According to reports, a number of businesses closed in the city of Kaduna Thursday, and parents rushed to pick their children up from school, among rumors that protests might take place following a car bomb the day before.
Just a few weeks prior, the Islamic group Boko Haram, who is believed to be responsible for multiple acts of violence against Christians in recent months, conducted three suicide attacks on local churches and other religious facilities. As a result, nineteen people lost their lives.
Many Christians decided to stay home to worship out of fear that their church may be the next target. Reuters reported that some churches were nearly empty following the attacks.

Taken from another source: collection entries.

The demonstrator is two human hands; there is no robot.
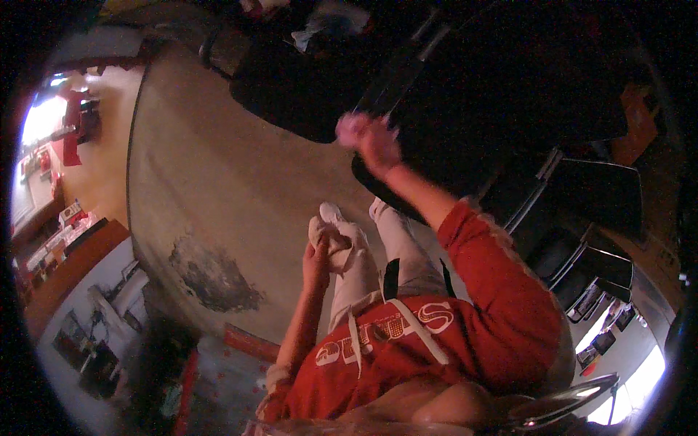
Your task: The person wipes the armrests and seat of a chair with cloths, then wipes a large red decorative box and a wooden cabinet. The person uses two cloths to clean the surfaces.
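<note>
My left hand [318, 255] is closed around a bunched beige cloth [339, 252], which hangs beside my left trouser leg. My right hand [379, 144] is stretched forward over a very dark surface [305, 103] and is blurred. A pinkish shape [351, 129] shows at its fingers; whether that is a held cloth or the fingers themselves cannot be told. Near this hand, two shiny metal bars [431, 46] run away across the dark area. What the dark surface is stays hidden in shadow.
Metal-framed chairs [591, 261] stand at the right. A worn concrete floor [218, 180] with a dark damaged patch [215, 272] lies at the left. Beyond are a brown-topped counter [82, 272] with items on it and a red-edged mat or panel [229, 376]. A crumpled pale thing [332, 24] lies at the far top.
</note>
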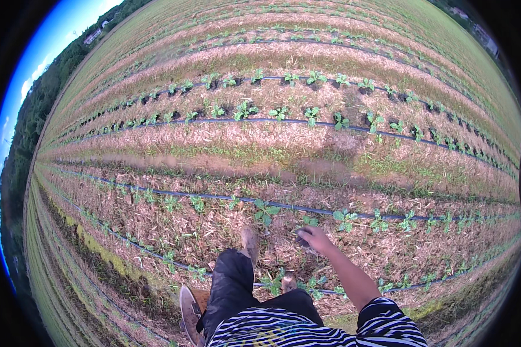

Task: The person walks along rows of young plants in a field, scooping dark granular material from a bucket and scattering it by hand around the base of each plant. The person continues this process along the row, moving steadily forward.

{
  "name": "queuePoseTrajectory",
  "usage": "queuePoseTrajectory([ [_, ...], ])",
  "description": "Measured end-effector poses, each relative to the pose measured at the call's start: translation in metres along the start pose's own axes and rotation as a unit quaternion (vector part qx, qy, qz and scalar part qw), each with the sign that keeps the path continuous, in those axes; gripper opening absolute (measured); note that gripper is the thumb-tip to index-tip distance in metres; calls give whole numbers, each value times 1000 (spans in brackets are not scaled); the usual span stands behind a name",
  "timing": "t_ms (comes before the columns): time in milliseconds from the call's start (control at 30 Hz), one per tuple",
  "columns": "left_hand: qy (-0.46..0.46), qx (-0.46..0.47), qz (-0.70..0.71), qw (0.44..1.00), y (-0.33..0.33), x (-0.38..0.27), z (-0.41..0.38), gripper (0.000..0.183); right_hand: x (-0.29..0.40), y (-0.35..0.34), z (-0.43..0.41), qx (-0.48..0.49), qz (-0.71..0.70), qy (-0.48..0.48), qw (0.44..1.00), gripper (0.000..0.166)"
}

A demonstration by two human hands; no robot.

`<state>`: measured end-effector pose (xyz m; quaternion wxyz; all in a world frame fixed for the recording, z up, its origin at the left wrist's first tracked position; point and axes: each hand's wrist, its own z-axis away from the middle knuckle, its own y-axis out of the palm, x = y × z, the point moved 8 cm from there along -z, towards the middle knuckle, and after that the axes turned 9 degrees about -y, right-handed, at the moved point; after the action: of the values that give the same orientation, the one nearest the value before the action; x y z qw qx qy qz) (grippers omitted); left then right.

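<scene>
My right hand (313, 238) reaches down over the bed, with its fingers curled around dark, soil-like material (302, 241). It is just below a small leafy seedling (309, 221). A larger broad-leaved seedling (265, 211) grows to the left, beside the black drip line (243, 199). My left hand is out of view. At my left hip is a pale-rimmed container (186, 303) with brown matter (202, 298) showing inside. My soiled shoe (249, 243) rests on the straw-littered soil between two planted rows.
A second drip line (325, 291) with seedlings (313, 284) crosses close to my legs. Beyond a grassy furrow (260, 167), more rows hold seedlings (280, 112) with dark patches (338, 118) at their bases. Trees (30, 108) border the field on the left.
</scene>
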<state>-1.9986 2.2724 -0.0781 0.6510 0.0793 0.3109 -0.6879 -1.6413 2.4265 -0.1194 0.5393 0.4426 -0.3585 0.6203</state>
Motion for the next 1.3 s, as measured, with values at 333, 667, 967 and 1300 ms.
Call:
queuePoseTrajectory([
  [333, 61, 142, -75, 985, 120, -285, -207, 25, -202, -173, 78, -98, 427, 319, 841, 34],
  [667, 61, 157, -90, 982, 59, -459, -298, 27, 16, -156, -119, -318, -41, 405, 856, 23],
  [967, -64, 4, -8, 998, -29, -493, -402, 28, 12, -244, -392, -67, 242, 413, 876, 39],
  [1300, -129, -62, 324, 935, -58, -648, -523, 29, 266, -262, -774, -99, 47, 258, 960, 27],
])
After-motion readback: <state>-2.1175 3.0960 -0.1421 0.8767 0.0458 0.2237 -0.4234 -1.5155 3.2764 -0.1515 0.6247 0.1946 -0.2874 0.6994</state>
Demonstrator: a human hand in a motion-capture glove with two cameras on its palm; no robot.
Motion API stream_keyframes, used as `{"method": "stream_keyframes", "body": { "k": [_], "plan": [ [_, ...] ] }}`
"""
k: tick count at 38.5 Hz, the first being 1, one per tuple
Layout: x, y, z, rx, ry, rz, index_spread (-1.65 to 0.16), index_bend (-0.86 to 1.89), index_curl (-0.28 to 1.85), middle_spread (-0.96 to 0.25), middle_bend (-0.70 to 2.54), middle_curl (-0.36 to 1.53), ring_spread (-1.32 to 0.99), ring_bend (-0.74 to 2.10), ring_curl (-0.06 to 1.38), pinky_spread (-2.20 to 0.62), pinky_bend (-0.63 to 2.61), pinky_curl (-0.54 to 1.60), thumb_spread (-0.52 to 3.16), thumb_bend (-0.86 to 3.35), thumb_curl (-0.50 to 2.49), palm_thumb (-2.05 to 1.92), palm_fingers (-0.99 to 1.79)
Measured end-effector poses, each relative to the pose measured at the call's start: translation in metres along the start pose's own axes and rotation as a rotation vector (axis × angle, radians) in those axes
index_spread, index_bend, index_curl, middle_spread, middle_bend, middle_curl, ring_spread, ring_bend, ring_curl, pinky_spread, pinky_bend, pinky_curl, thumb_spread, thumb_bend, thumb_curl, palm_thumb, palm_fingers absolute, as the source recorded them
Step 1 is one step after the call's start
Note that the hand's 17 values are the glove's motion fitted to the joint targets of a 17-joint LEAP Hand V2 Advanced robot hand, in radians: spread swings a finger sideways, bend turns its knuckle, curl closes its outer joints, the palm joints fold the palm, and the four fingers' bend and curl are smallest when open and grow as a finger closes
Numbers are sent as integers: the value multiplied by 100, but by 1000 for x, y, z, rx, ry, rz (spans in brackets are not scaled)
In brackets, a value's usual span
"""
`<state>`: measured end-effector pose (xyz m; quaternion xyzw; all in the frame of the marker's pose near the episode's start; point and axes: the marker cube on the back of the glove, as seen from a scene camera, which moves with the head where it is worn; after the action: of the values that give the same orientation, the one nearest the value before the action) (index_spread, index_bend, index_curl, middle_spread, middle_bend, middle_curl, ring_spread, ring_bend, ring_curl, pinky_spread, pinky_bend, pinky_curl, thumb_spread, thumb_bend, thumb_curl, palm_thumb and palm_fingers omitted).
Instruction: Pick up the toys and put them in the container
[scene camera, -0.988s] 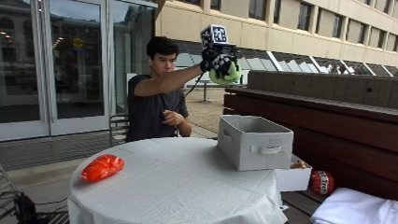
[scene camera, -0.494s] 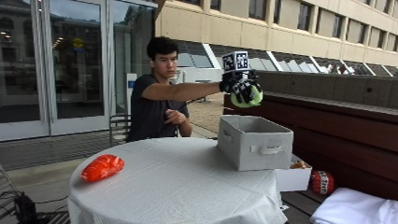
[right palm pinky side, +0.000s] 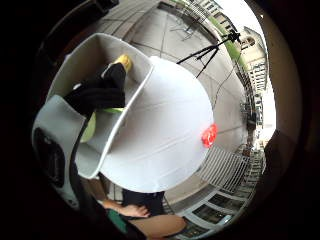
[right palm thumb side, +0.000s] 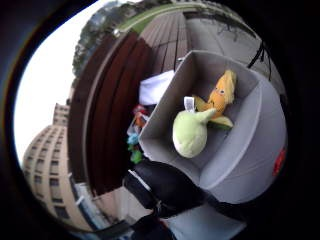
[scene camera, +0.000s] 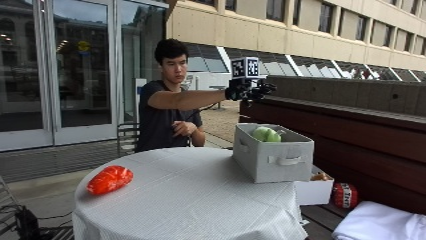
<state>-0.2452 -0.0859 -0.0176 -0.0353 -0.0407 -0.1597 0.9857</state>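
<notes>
Change: since half a second ago I see the green plush toy (scene camera: 267, 134) has left the gloved right hand (scene camera: 247, 91) and now sits at the top of the grey fabric container (scene camera: 274, 160).
Hand: I see it held out over the container, well above the rim, fingers spread apart and holding nothing.
Green toy: in the thumb-side palm view (right palm thumb side: 190, 132) it lies inside the container beside a yellow-orange plush toy (right palm thumb side: 220, 98).
Container: stands on the right part of the round table (scene camera: 186, 200), near its far edge, handle facing the camera.
Orange toy: a red-orange plush (scene camera: 110, 179) lies on the table's left side, well apart from the container.
Other hand: I see the bare left hand (scene camera: 184, 128) held loosely at the person's chest.
Beside the table: a white cloth (scene camera: 383, 227) on the right.
</notes>
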Motion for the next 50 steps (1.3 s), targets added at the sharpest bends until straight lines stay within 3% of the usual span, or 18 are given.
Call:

“We are still traumatized over the attacks and have no intention to attend church service until total peace and normalcy are restored,” stated Anthonia Eke, a resident of Kano. “God understands our situation here so we have decided to pray at home. Only he can end this pain.”
However, others decided to attend services regardless of the consequences.
“They will always tell you that they would prefer to die in the house of God than dying in nightclubs or dying in the streets,” said Franklin Okoye, the president of an Abuja-based church society.
Boko Haram has been prominent in Nigeria since 2009, carrying out attacks that have resulted in approximately 1,000 deaths. While acts of violence have mainly been against Christians, reports state that the group’s ultimate goal is to see Sharia law implemented in the country.